◆ **WORK TASK**:
Write out all the data again, exactly as it stands.

◆ **PROVIDED DATA**:
.....

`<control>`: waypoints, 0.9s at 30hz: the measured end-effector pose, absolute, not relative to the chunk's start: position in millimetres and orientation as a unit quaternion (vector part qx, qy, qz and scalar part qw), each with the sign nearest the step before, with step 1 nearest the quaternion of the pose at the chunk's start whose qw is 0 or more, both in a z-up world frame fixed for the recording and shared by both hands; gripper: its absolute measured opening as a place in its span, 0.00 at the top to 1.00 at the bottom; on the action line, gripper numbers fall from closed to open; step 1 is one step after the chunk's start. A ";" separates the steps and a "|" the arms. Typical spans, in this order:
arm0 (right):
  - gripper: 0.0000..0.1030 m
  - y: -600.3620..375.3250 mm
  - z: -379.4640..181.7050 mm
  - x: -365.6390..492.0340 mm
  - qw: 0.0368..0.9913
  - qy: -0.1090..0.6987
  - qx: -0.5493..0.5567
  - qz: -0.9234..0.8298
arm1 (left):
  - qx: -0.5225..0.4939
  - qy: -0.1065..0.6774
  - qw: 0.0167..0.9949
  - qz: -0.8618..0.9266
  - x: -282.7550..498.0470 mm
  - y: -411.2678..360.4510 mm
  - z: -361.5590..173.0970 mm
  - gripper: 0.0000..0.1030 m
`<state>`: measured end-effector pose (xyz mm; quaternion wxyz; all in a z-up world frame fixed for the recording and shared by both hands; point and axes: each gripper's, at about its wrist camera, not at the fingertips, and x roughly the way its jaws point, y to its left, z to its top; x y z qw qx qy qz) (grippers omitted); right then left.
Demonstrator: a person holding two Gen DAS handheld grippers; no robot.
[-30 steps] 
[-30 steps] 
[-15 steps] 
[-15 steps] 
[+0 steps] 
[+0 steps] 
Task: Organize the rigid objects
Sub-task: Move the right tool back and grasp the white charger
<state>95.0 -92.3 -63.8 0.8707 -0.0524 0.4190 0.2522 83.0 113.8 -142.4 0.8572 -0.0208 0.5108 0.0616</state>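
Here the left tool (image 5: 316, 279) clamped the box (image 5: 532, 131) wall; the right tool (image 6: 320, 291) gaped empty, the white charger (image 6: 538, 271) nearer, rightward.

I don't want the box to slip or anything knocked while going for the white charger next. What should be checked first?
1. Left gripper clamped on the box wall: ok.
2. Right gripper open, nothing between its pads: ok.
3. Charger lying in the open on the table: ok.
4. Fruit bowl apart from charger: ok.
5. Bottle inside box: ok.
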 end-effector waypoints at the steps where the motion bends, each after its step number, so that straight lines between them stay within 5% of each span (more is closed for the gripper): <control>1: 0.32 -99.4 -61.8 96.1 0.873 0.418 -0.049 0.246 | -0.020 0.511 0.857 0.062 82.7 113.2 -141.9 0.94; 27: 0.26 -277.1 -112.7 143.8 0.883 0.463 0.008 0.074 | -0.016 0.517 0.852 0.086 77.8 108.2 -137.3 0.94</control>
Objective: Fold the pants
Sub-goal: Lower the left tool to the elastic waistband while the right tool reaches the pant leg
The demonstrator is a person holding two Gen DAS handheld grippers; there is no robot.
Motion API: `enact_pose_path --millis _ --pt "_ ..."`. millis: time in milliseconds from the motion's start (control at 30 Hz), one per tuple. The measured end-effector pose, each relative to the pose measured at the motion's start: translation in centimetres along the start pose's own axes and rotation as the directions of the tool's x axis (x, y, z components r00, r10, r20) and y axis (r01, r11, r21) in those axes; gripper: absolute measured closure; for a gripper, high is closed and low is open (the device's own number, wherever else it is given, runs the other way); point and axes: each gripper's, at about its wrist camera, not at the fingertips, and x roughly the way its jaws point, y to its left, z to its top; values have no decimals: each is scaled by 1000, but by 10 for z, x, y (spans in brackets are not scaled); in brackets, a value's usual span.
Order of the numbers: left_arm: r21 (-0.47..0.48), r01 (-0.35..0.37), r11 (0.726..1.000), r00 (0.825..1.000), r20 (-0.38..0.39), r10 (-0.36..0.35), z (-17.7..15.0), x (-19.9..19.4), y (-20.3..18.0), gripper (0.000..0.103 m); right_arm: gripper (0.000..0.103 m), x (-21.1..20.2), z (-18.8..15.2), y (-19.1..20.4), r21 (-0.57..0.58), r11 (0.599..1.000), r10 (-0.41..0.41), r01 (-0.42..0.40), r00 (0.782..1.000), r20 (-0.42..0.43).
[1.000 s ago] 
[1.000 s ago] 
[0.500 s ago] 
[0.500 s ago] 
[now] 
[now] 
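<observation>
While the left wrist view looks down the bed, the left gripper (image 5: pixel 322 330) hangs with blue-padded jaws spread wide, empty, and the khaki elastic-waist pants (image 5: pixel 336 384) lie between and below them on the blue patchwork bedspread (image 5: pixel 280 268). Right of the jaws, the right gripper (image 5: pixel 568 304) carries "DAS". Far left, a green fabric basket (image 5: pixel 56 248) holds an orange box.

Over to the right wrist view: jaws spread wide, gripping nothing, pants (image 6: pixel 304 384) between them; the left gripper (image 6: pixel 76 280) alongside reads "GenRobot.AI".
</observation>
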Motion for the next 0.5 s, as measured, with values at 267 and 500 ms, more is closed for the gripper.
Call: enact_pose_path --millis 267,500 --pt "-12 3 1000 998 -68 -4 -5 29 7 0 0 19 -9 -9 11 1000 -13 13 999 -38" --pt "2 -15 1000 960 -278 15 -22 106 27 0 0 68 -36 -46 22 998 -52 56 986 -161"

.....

◆ **FINISHED EXERCISE**:
`<control>`: waypoints, 0.9s at 30hz: the measured end-effector pose, absolute, not relative to the chunk's start: position in millimetres and orientation as a unit quaternion (vector part qx, qy, qz and scalar part qw), each with the sign nearest the step before, with step 1 nearest the quaternion of the pose at the chunk's start whose qw is 0 or more, both in a z-up world frame fixed for the recording and shared by both hands; gripper: its absolute measured opening as a place in its span, 0.00 at the top to 1.00 at the bottom; on the action line, gripper numbers fall from closed to open; step 1 is one step after the chunk's start. A ";" separates the steps and a "|" the arms. Typical spans, in this order:
arm0 (right):
  - gripper: 0.0000..0.1030 m
  - y: -600.3620..375.3250 mm
  - z: -379.4640..181.7050 mm
  - x: -365.6390..492.0340 mm
  - qw: 0.0368..0.9913
  - qy: -0.1090..0.6987
  - qx: -0.5493..0.5567
  - qz: -0.9234..0.8298
arm1 (left):
  - qx: -0.5225..0.4939
  - qy: -0.1065..0.6774
  - qw: 0.0167..0.9949
  - qz: -0.8618..0.9266
  - x: -282.7550..498.0470 mm
  - y: -411.2678..360.4510 mm
  - z: -361.5590..173.0970 mm
  - gripper: 0.0000..0.1030 m
`<state>`: measured end-effector pose (xyz mm; quaternion wxyz; all in a z-up world frame fixed for the recording and shared by both hands; point and axes: each gripper's, at about its wrist camera, not at the fingertips, and x roughly the way its jaws point, y to its left, z to its top; x y z qw qx qy qz) (grippers omitted); right then left.
Demonstrator: a person holding two Gen DAS handheld grippers; no robot.
[-30 steps] 
[-30 steps] 
[-15 steps] 
[-15 steps] 
[+0 steps] 
[+0 steps] 
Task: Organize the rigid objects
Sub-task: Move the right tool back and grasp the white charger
<state>95.0 -92.3 -63.8 0.8707 -0.0524 0.4190 0.2522 83.0 113.8 -142.4 0.8572 -0.0208 0.5108 0.0616</state>
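Here the left tool (image 5: 316, 279) clamped the box (image 5: 532, 131) wall; the right tool (image 6: 320, 291) gaped empty, the white charger (image 6: 538, 271) nearer, rightward.

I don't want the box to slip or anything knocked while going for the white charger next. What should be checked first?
1. Left gripper clamped on the box wall: ok.
2. Right gripper open, nothing between its pads: ok.
3. Charger lying in the open on the table: ok.
4. Fruit bowl apart from charger: ok.
5. Bottle inside box: ok.
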 end-effector waypoints at the steps where the motion bends, each after its step number, so that straight lines between them stay within 5% of each span (more is closed for the gripper): <control>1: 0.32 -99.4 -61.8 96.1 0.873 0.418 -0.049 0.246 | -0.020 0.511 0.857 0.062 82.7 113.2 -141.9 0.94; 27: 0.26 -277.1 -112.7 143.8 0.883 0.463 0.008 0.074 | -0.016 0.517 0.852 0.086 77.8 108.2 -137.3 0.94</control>
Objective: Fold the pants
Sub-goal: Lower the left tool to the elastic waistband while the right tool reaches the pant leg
The demonstrator is a person holding two Gen DAS handheld grippers; there is no robot.
Motion API: `enact_pose_path --millis _ --pt "_ ..."`. millis: time in milliseconds from the motion's start (control at 30 Hz), one per tuple. The measured end-effector pose, each relative to the pose measured at the motion's start: translation in centimetres along the start pose's own axes and rotation as the directions of the tool's x axis (x, y, z components r00, r10, r20) and y axis (r01, r11, r21) in those axes; gripper: absolute measured closure; for a gripper, high is closed and low is open (the device's own number, wherever else it is given, runs the other way); point and axes: each gripper's, at about its wrist camera, not at the fingertips, and x roughly the way its jaws point, y to its left, z to its top; values have no decimals: each is scaled by 1000, but by 10 for z, x, y (spans in brackets are not scaled); in brackets, a value's usual span.
Order of the numbers: left_arm: r21 (-0.47..0.48), r01 (-0.35..0.37), r11 (0.726..1.000), r00 (0.825..1.000), r20 (-0.38..0.39), r10 (-0.36..0.35), z (-17.7..15.0), x (-19.9..19.4), y (-20.3..18.0), gripper (0.000..0.103 m); right_arm: gripper (0.000..0.103 m), x (-21.1..20.2), z (-18.8..15.2), y (-19.1..20.4), r21 (-0.57..0.58), r11 (0.599..1.000), r10 (-0.41..0.41), r01 (-0.42..0.40), r00 (0.782..1.000), r20 (-0.42..0.43).
[1.000 s ago] 
[1.000 s ago] 
[0.500 s ago] 
[0.500 s ago] 
[now] 
[now] 
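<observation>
While the left wrist view looks down the bed, the left gripper (image 5: pixel 322 330) hangs with blue-padded jaws spread wide, empty, and the khaki elastic-waist pants (image 5: pixel 336 384) lie between and below them on the blue patchwork bedspread (image 5: pixel 280 268). Right of the jaws, the right gripper (image 5: pixel 568 304) carries "DAS". Far left, a green fabric basket (image 5: pixel 56 248) holds an orange box.

Over to the right wrist view: jaws spread wide, gripping nothing, pants (image 6: pixel 304 384) between them; the left gripper (image 6: pixel 76 280) alongside reads "GenRobot.AI".
</observation>
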Motion for the next 0.5 s, as measured, with values at 267 and 500 ms, more is closed for the gripper.
Call: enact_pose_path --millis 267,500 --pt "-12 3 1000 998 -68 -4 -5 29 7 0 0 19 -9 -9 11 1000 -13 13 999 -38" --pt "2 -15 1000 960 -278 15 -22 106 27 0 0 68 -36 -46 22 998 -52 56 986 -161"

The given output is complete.